> **EXERCISE DETAILS**:
Images are to be left out when the records below are printed word for word.

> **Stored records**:
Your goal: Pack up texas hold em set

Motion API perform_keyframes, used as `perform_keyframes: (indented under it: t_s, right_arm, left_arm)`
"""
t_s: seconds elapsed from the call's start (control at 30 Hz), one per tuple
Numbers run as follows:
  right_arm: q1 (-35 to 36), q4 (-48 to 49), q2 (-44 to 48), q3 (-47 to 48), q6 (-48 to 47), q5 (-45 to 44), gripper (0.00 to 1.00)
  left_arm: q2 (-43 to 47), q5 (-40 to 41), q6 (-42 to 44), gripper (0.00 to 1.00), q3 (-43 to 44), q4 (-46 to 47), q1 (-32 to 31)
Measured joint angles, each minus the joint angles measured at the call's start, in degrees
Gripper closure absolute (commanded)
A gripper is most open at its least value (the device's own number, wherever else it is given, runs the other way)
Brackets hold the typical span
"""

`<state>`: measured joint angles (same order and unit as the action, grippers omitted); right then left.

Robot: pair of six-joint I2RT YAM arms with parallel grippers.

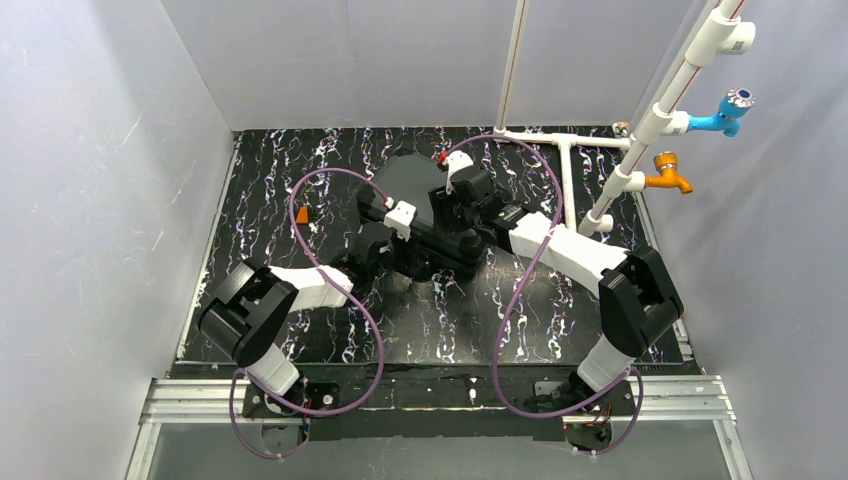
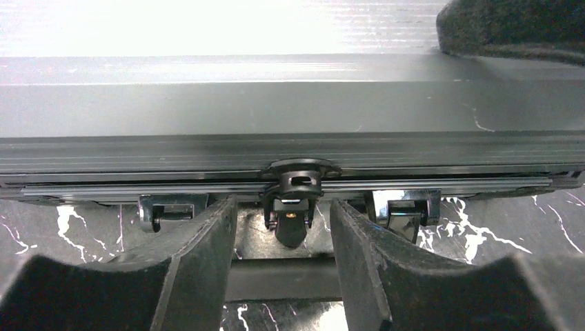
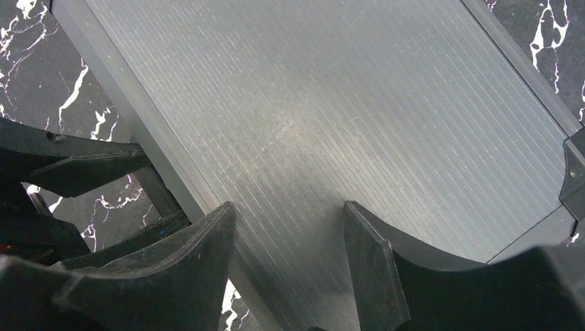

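Left claw: the left claw [image 2: 283,217] was released, its two dark fingers [image 2: 200,255] spread either side of a black fitting [image 2: 296,186] at lower centre of the left wrist view, not touching it.
Right claw: the right claw [image 3: 290,221] was also released, fingers apart low in its own view, hanging over the ribbed grey lid [image 3: 331,117]. Whether the tips touched the lid could not be told.
Case: the case [image 1: 415,180] lay shut, lid down, on the bench [image 1: 270,200] just above centre of the overhead view, with both arms meeting over it.
Front edge: two chrome fittings [image 2: 162,210] sat left and right of the black fitting, just under the lid seam.
Step in hand: securing the shut case looked like the job, and the task seemed close to finished.
Doing it well: the right claw should press flat on the lid so the seam stays tight. The left should work one fitting at a time, square on, without dragging the case along the bench.
Hidden: no chips, cards or dice showed anywhere, and whether they were inside could not be checked.
Unclear: it was hard to tell if the chrome fittings were fastened. The overhead view hid both claws behind the wrists.
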<state>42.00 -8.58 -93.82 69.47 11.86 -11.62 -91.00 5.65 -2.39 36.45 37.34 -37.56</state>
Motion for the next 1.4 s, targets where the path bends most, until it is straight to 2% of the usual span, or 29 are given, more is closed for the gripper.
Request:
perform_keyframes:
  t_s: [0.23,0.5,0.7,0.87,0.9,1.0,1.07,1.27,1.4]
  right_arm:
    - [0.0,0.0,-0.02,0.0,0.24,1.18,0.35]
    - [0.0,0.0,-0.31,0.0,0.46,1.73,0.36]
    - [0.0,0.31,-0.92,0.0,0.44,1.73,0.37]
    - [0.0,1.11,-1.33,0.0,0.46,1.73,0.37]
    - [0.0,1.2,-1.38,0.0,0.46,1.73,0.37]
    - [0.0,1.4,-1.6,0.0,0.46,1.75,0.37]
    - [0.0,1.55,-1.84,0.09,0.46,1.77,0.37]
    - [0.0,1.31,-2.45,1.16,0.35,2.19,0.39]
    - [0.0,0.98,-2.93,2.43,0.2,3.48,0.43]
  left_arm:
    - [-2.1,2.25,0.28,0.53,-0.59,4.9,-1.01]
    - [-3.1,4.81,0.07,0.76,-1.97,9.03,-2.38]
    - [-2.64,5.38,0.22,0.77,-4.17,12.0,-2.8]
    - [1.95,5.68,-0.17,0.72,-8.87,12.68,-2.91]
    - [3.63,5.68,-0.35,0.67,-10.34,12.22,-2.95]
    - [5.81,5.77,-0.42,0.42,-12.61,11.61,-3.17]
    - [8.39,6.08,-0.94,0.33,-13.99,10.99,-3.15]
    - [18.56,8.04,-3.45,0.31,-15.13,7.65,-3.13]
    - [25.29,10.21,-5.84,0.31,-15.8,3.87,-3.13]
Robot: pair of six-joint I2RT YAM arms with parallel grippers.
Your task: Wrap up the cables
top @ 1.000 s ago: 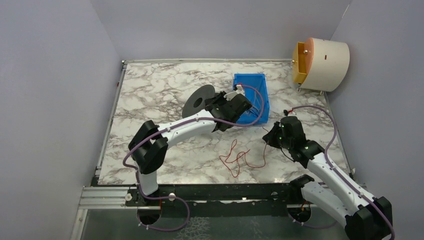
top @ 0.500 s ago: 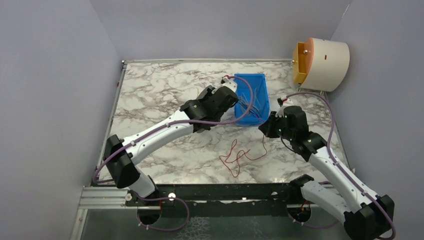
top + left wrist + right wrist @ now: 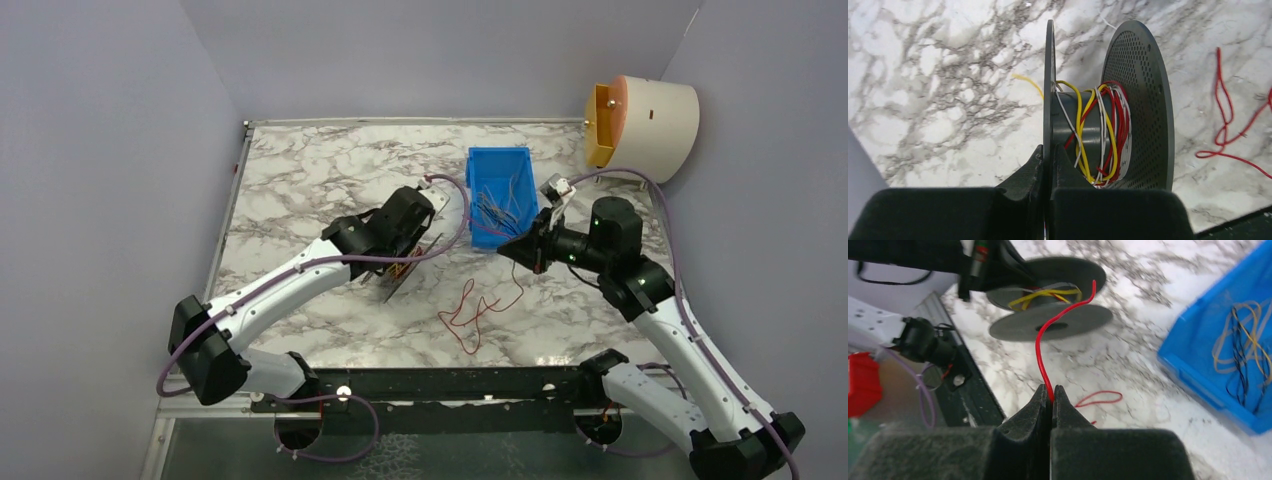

> **RESPONSE**:
Your goal: Pack up texas hold em set

Motion API perform_keyframes, used as `perform_keyframes: (indented under it: t_s, right_arm, left_arm)`
"""
t_s: seconds elapsed from the call's start (control at 30 Hz), one per tuple
Numbers run as follows:
  right_arm: q1 (-35 to 36), q4 (-48 to 49), q2 (-44 to 48), q3 (-47 to 48), q6 (-48 to 47), q5 (-45 to 44), gripper (0.00 to 1.00)
  left_arm: q2 (-43 to 47), q5 (-40 to 41), q6 (-42 to 44), gripper (0.00 to 1.00), q3 (-43 to 44), q4 (-46 to 47), q1 (-32 to 31)
Measured joint angles, each minus the joint angles measured at the call's start, in degrees
Gripper closure absolute (commanded)
A gripper is most open at its least value (the device's own number, wherever else it is given, runs the other way)
Brackets hold the typical span
"""

`<state>`: measured joint angles (same order and unit as the action, grippers omitted); right then left.

Robot: pair of six-joint I2RT YAM arms with parallel grippers.


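Left claw: the left claw [image 2: 283,217] was released, its two dark fingers [image 2: 200,255] spread either side of a black fitting [image 2: 296,186] at lower centre of the left wrist view, not touching it.
Right claw: the right claw [image 3: 290,221] was also released, fingers apart low in its own view, hanging over the ribbed grey lid [image 3: 331,117]. Whether the tips touched the lid could not be told.
Case: the case [image 1: 415,180] lay shut, lid down, on the bench [image 1: 270,200] just above centre of the overhead view, with both arms meeting over it.
Front edge: two chrome fittings [image 2: 162,210] sat left and right of the black fitting, just under the lid seam.
Step in hand: securing the shut case looked like the job, and the task seemed close to finished.
Doing it well: the right claw should press flat on the lid so the seam stays tight. The left should work one fitting at a time, square on, without dragging the case along the bench.
Hidden: no chips, cards or dice showed anywhere, and whether they were inside could not be checked.
Unclear: it was hard to tell if the chrome fittings were fastened. The overhead view hid both claws behind the wrists.
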<state>42.00 -8.58 -93.82 69.47 11.86 -11.62 -91.00 5.65 -2.39 36.45 37.34 -37.56</state>
Motion for the next 1.4 s, targets where the path bends most, until it is straight to 2% of the usual span, or 29 are given, more is closed for the gripper.
Request:
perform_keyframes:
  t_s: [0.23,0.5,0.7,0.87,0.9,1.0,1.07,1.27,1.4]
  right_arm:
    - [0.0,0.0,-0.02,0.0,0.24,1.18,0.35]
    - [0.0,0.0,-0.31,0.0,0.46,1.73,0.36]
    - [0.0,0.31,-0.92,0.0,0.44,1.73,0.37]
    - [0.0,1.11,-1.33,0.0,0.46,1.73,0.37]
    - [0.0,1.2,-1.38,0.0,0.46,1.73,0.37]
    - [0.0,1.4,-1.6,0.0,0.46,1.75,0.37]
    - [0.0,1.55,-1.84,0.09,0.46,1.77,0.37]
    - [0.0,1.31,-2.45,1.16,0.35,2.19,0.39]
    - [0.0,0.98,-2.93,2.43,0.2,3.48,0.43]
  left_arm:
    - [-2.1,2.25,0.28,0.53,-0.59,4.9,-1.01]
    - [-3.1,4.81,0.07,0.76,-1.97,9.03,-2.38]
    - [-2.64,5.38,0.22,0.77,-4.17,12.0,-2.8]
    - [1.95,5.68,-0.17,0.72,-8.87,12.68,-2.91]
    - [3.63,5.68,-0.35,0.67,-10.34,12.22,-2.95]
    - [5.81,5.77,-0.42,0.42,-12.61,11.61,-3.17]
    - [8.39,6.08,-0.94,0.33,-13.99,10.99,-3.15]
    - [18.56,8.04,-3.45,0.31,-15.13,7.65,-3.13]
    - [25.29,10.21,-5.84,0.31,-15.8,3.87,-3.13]
Robot: pair of six-joint I2RT YAM arms with parallel grippers.
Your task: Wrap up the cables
top @ 1.000 s ago: 
top @ 0.500 s ago: 
top + left wrist + right wrist @ now: 

There is no additional output for this exercise.